- [WHAT IS REQUIRED]: If a line below contains the string "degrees", copy it out.

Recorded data
+ + +

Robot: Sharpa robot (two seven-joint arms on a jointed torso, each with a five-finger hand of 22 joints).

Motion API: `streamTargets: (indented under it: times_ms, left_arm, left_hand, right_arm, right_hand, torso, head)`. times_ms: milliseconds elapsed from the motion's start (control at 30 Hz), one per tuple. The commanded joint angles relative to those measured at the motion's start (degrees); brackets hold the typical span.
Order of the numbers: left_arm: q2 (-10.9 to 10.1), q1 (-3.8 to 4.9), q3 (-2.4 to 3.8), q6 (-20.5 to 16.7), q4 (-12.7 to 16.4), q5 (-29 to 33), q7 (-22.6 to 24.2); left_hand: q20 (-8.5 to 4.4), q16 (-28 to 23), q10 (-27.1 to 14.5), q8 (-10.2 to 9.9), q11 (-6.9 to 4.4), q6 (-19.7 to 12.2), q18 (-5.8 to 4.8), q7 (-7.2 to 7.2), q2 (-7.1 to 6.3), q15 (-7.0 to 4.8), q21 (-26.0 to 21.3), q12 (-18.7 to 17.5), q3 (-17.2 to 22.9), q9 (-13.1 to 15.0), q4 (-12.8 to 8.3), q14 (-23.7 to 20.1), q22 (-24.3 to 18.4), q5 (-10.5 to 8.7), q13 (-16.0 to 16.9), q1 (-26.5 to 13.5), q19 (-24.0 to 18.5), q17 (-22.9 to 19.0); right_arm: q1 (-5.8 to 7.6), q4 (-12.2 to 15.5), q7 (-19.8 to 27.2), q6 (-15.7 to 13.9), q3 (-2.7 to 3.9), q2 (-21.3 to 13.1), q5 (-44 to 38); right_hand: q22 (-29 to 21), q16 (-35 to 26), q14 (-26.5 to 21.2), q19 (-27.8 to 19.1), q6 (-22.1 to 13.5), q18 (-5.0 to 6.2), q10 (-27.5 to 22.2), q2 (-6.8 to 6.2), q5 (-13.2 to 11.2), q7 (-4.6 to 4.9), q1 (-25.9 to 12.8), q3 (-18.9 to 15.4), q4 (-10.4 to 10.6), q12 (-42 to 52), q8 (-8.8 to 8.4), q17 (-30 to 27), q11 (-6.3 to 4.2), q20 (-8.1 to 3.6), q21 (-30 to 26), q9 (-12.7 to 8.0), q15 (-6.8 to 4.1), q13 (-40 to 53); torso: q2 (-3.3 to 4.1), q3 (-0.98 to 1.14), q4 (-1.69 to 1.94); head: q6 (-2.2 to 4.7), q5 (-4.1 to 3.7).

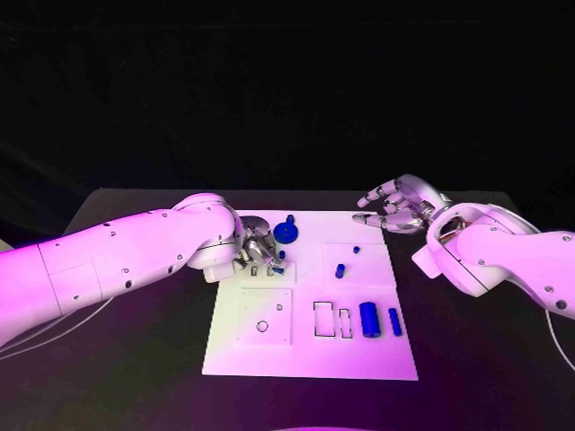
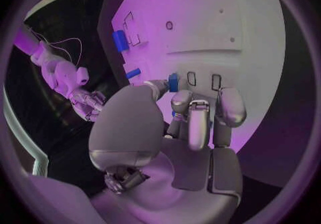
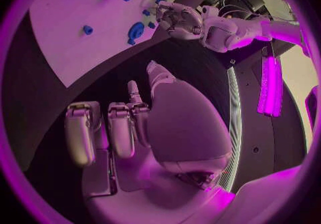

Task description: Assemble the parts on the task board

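Left hand point(image 1: 254, 250) down over the far-left part of the white task board point(image 1: 366, 350), fingers curled in around a small blue part point(image 1: 276, 269) at the board's surface; pinched or merely touched, cannot tell. Same small blue part point(image 2: 173, 82) seen in the left wrist view just beyond the fingertips point(image 2: 179, 98), beside two little oblong slots point(image 2: 203, 79).

Close behind that hand, toward the far edge: a round blue disc part point(image 1: 287, 233) with a short blue peg point(image 1: 290, 218) at its far side, crowding the hand's working spot. Near the board's middle, a small blue pin point(image 1: 340, 269) and a tiny blue dot-sized part point(image 1: 357, 249), well apart from the hand. Toward the near right: a thick blue cylinder point(image 1: 369, 320) lying beside a slimmer blue rod point(image 1: 395, 321), with rectangular cutouts point(image 1: 333, 320) just to their left and a square panel with round holes point(image 1: 264, 316) further left.

Right hand point(image 1: 395, 207) raised off the far-right corner of the board, over the black table point(image 1: 495, 377), fingers loosely curled and apart, holding nothing. In the right wrist view, right hand point(image 3: 127, 128) clear of the board, dark tabletop between them.
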Motion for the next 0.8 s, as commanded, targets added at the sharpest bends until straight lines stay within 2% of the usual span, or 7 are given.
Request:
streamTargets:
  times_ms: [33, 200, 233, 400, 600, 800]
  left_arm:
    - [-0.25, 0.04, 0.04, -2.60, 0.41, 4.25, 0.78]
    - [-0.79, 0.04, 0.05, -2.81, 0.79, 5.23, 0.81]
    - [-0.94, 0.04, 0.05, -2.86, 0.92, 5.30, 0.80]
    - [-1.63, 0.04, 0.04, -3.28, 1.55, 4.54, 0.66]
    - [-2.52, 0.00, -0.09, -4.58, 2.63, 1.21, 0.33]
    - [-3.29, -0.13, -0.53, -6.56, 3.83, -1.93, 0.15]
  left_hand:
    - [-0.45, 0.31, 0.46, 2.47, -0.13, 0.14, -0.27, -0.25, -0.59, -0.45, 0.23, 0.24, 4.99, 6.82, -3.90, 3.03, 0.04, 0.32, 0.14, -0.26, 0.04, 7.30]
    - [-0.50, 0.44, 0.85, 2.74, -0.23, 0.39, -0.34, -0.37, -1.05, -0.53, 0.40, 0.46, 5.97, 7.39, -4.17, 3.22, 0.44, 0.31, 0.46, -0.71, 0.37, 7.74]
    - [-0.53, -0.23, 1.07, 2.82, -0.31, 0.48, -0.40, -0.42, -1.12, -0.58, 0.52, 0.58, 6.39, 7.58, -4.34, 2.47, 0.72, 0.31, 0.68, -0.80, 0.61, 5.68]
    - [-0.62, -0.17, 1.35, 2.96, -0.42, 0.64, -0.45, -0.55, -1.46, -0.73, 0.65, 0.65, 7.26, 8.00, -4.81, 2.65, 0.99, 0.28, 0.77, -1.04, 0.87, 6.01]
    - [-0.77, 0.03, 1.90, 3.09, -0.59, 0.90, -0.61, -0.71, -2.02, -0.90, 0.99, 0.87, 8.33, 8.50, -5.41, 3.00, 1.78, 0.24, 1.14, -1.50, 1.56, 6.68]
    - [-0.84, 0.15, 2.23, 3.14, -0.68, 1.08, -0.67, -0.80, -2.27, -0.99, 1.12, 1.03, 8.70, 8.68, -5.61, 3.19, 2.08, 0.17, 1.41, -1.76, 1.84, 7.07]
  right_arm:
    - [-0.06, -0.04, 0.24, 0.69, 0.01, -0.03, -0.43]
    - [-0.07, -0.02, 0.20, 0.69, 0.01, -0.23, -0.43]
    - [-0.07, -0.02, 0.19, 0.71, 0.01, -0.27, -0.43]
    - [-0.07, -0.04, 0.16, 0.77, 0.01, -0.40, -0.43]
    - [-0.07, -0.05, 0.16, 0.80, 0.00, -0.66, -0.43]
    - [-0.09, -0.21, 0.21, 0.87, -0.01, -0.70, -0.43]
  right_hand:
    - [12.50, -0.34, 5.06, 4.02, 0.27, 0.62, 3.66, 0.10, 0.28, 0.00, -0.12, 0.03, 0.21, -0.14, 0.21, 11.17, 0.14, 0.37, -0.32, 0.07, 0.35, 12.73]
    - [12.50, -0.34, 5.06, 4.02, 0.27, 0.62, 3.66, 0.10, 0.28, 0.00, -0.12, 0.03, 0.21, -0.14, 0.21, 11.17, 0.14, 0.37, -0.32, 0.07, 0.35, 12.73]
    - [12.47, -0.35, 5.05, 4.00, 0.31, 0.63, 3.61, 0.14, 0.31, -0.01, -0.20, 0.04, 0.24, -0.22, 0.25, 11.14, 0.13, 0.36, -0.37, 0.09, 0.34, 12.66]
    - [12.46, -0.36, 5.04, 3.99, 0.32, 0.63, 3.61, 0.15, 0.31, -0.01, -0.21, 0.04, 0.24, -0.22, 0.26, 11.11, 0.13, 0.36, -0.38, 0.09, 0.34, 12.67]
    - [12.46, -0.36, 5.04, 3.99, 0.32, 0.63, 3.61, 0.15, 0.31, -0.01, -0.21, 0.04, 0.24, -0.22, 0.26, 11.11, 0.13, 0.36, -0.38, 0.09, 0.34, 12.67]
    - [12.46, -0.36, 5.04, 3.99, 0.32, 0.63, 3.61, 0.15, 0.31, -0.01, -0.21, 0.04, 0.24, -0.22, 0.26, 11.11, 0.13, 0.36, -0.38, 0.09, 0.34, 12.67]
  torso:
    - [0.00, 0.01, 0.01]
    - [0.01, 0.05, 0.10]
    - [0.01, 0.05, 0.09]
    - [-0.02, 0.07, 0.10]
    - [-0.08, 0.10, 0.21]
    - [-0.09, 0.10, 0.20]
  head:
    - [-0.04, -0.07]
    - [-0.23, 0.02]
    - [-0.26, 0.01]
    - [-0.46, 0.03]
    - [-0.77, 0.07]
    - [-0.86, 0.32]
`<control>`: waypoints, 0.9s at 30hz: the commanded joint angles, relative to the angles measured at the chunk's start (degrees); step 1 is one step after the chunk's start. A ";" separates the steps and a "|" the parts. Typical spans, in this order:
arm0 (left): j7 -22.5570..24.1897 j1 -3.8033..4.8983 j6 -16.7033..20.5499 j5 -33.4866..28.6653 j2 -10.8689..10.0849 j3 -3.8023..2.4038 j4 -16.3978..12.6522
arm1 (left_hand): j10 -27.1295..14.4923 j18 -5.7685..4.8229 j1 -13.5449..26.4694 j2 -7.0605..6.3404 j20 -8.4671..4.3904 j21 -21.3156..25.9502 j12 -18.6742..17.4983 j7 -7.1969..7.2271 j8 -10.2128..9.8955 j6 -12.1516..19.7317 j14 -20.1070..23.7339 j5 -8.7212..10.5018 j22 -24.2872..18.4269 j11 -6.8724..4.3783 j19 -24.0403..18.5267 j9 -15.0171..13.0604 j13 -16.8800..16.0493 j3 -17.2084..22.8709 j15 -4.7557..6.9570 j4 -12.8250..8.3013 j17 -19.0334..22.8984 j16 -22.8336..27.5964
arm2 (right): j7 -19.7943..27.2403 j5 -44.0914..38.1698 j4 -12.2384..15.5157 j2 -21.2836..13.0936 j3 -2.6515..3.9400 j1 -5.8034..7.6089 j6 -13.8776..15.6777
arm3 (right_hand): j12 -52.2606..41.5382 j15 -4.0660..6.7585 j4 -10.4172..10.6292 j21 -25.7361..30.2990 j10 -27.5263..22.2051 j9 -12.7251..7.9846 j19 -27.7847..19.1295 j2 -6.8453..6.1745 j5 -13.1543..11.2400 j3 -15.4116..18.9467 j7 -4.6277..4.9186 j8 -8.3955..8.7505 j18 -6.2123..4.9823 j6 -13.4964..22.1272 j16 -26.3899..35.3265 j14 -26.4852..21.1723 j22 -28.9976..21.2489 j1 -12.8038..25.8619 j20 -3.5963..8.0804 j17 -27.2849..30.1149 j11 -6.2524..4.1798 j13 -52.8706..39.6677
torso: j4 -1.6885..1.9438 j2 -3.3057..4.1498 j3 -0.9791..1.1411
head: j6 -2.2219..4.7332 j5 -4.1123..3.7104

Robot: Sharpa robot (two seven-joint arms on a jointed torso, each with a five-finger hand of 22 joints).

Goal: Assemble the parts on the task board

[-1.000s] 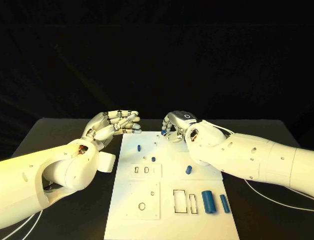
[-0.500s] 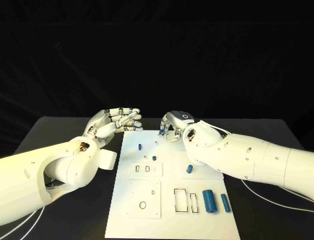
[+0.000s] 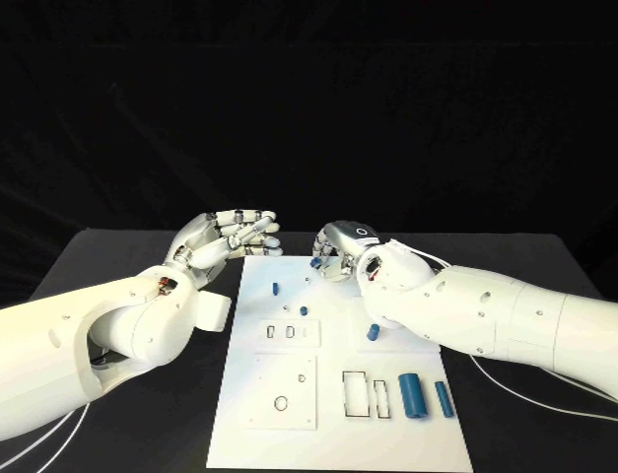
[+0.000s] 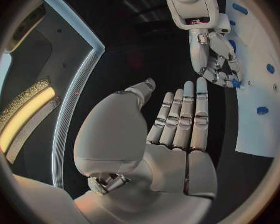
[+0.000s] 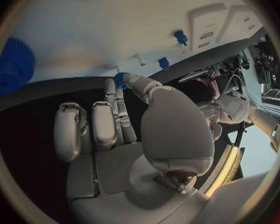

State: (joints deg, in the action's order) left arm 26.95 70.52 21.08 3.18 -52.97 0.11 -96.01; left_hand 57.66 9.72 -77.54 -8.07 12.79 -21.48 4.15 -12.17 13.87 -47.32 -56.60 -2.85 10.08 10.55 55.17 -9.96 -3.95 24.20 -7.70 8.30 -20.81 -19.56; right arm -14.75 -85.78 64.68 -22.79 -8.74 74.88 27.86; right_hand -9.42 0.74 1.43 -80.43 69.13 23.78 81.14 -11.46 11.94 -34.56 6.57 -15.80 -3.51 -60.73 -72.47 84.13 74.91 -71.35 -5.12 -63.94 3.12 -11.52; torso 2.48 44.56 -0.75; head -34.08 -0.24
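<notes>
The white task board [image 3: 337, 434] lies in the middle of the black table. My right hand [image 3: 343, 250] hangs over the board's far edge, fingers curled down, pinching a small blue part [image 3: 317, 262] between thumb and a finger; the right wrist view shows that part [image 5: 119, 79] at the fingertips. My left hand [image 3: 232, 236] is raised beside the board's far left corner, its fingers [image 4: 185, 115] straight and holding nothing. Other blue parts sit on the board: a peg [image 3: 275, 290], a small piece [image 3: 303, 310], a short piece [image 3: 373, 333], a thick cylinder [image 3: 411, 396] and a thin bar [image 3: 443, 399].
Raised white blocks with slots [image 3: 289, 333] and a plate with holes [image 3: 283, 392] sit on the board's left half, beside rectangular cut-outs [image 3: 366, 394]. A blue gear [image 5: 14, 64] lies on the board near my right hand. Bare black table [image 3: 124, 266] flanks the board.
My left hand has risen slightly and drawn a little farther back. My right hand has stayed at the board's far edge with the small blue part.
</notes>
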 commanded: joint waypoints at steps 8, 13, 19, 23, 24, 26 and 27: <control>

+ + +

- [COMPLETED TASK]:
Motion API: `streamTargets: (indented under it: times_ms, left_arm, left_hand, right_arm, right_hand, torso, head)`. times_ms: milliseconds elapsed from the motion's start (control at 30 Hz), one per tuple. The commanded joint angles relative to those measured at the motion's start (degrees); brackets hold the typical span.
`<control>`: waypoints, 0.9s at 30hz: the commanded joint angles, relative to the angles measured at the chunk's start (degrees); step 1 is one step after the chunk's start. A ";" separates the steps and a "|" the parts. Typical spans, in this order:

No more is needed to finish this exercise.